**What the task requires**
Exact reproduction of the listing is required. Pictures are not reproduced.

⟨

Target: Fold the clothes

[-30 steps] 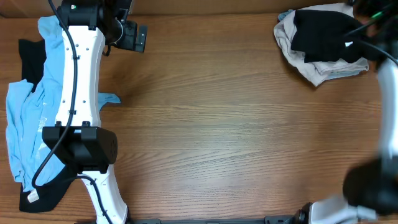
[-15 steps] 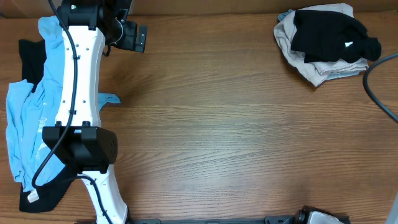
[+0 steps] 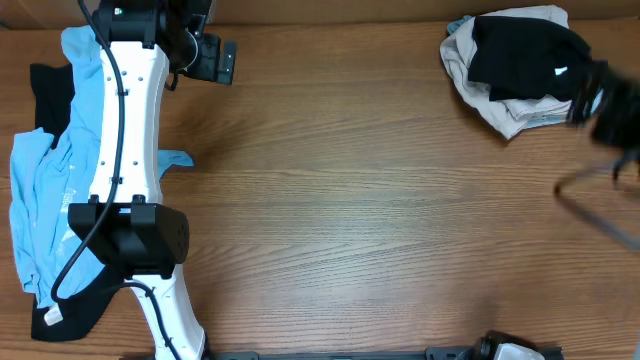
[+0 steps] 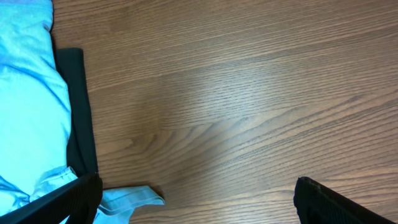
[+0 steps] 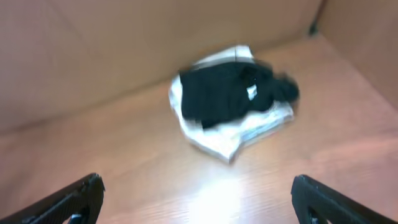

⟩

**Answer to this exercise**
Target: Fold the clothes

[-30 steps] 
[-15 steps] 
[+0 steps] 
[+0 steps] 
[+0 steps] 

This exercise is now complete.